Error proneness (likelihood of making errors). All participants spent the required 2.5 hours using the toolkit, however four of the six spent 7–8 hours using it. The initial reasoning given by most participants was that they enjoyed their time with Deimos and learning how it worked. On further inspection however it was clear that this was in part due to the steep learning curve of the grammar, with Fleck commenting “I don’t feel that three hours are enough.” We identified several potential causes of this, largely due to grammar’s error proneness. First, many participants (Fleck, Ghaemi, Lin, and Wagner) were unfamiliar with the DXR grammar, with even Sicat not having used DXR for three years. As a result, two grammars needed to be learnt, naturally increasing learning time. As the Deimos grammar is intrinsically linked to its visualisation grammar (Section 5.1), it is apparent that the choice of visualisation package brings not only technical but also notational difficulties. Second, our documentation assumed full knowledge of Unity and its functions which not all participants had. Third, the error messages provided by the Deimos prototype were not useful for participants. While the JSON schema validates whether the morph specification is syntactically correct before it is parsed, no check exists for semantic correctness (e.g. making sure name properties are unique). This has since been corrected in the prototype. Some participants suggested ways of easing the learning curve. Sicat suggested video tutorials to better explain the grammar, whereas Butcher suggested providing the DXR documentation as pre-reading before the study is even conducted. Interestingly, no participant suggested changes to the grammar itself beyond simple name changes (the terms signals and restrict). Whether this is due to participants not having had enough time to be exposed to Deimos’ advanced features is unclear.
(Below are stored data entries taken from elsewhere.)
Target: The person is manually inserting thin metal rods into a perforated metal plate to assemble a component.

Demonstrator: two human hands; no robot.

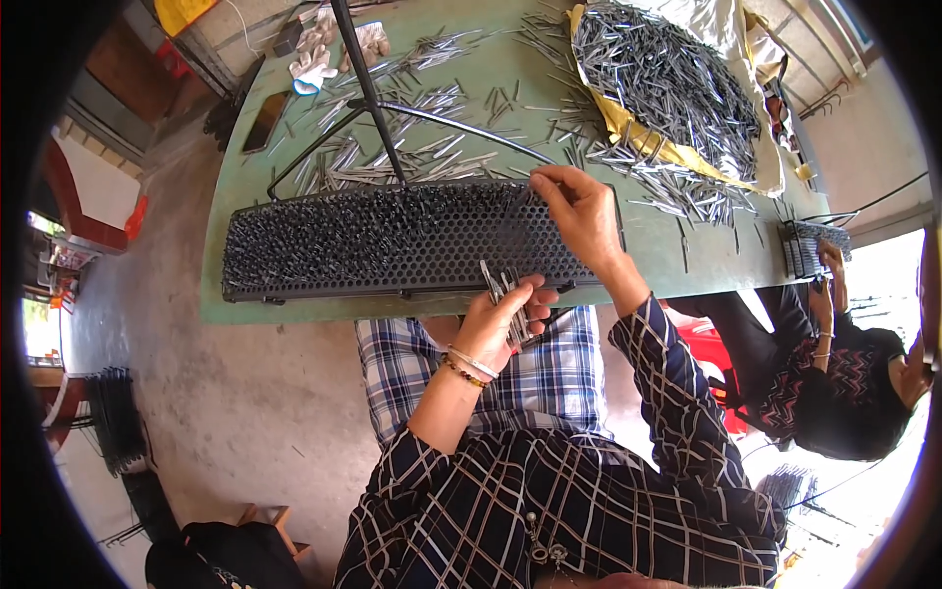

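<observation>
In front of me, at the table's near edge, lies a long black perforated rack point(549, 250). Short dark metal strips point(324, 231) stand packed in its left and middle holes; bare holes show toward the right. A bunch of thin metal strips point(502, 290) is gripped in my left hand point(491, 319), by the rack's front edge. Over the rack's right end, my right hand point(584, 216) is closed, thumb against forefinger, at the far rim. Whatever sits in that pinch is too thin and blurred to make out.
Loose strips point(432, 108) lie scattered over the green table point(510, 59). A yellow-edged sack point(667, 79) heaped with strips is at the far right. A black metal stand point(373, 88) rises behind the rack. Gloves point(312, 69) and a phone point(265, 123) lie far left. Another person point(834, 373) works at right.
</observation>
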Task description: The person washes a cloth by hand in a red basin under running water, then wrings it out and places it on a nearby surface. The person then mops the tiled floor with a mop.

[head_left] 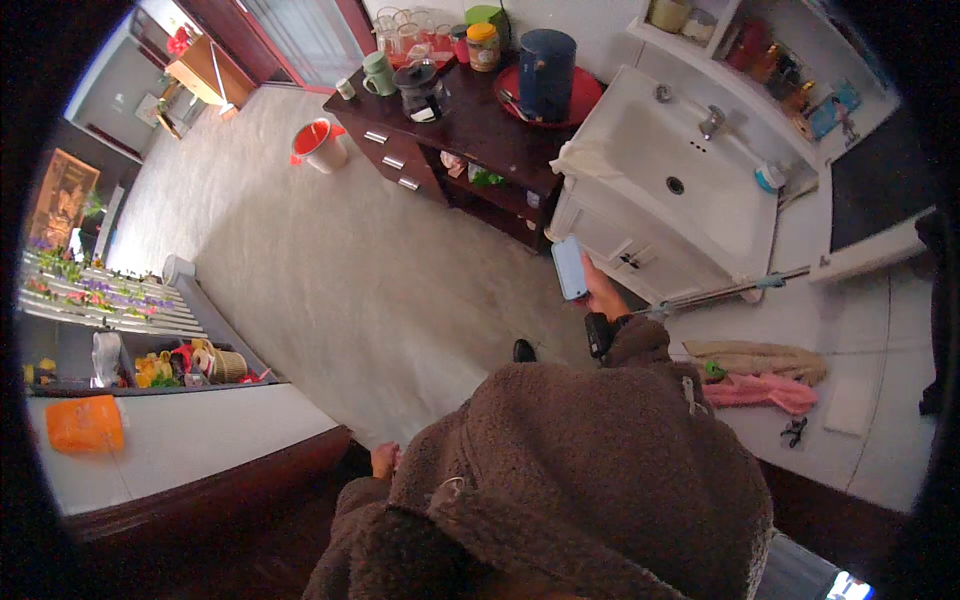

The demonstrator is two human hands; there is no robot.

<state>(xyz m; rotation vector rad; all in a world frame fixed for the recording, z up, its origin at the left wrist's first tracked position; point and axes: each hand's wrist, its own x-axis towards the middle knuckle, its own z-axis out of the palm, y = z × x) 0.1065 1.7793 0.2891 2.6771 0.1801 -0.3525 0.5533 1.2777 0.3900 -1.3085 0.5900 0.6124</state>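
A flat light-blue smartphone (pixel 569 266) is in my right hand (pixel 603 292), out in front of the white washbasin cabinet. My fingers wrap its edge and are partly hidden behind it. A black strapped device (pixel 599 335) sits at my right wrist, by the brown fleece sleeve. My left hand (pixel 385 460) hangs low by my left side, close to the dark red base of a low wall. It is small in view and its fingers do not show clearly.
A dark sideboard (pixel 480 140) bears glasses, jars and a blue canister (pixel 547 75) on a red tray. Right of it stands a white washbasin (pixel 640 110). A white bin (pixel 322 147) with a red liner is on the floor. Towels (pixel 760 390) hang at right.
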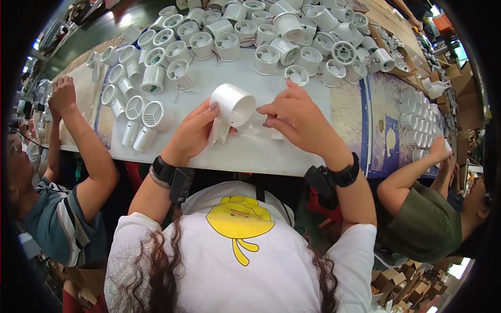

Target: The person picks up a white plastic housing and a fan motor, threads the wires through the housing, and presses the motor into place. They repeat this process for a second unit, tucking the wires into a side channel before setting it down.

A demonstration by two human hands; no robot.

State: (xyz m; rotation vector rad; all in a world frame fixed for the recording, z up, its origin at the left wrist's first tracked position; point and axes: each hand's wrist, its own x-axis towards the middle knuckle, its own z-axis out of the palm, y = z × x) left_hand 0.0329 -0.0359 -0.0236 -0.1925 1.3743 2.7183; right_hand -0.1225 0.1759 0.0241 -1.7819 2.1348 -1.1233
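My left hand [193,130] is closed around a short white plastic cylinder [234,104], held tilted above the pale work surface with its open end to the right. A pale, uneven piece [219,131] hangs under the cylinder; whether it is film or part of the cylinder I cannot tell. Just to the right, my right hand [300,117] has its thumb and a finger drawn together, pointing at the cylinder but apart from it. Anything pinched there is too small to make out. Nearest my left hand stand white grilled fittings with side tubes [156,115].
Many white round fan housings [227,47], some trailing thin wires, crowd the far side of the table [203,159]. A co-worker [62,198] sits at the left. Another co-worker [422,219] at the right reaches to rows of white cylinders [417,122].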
Closeness of mapping (closeness to problem domain). The lack of grammar changes suggested by participants could be at least partially explained by its closeness of mapping. All participants, when asked, had little to no issues understanding how the grammar models the state machine (Figure 2). The only participant who raised potential challenges was Fleck, citing the differences between declarative and imperative languages. As Unity primarily uses imperative programming, the shift to a declarative style in Deimos could confuse certain users, particularly when constructing an interaction using signals. We do not believe this to be a major issue however, especially if the immersive visualisations also use a declarative language (e.g. DXR (Sicat et al., 2019), VRIA (Butcher et al., 2021)).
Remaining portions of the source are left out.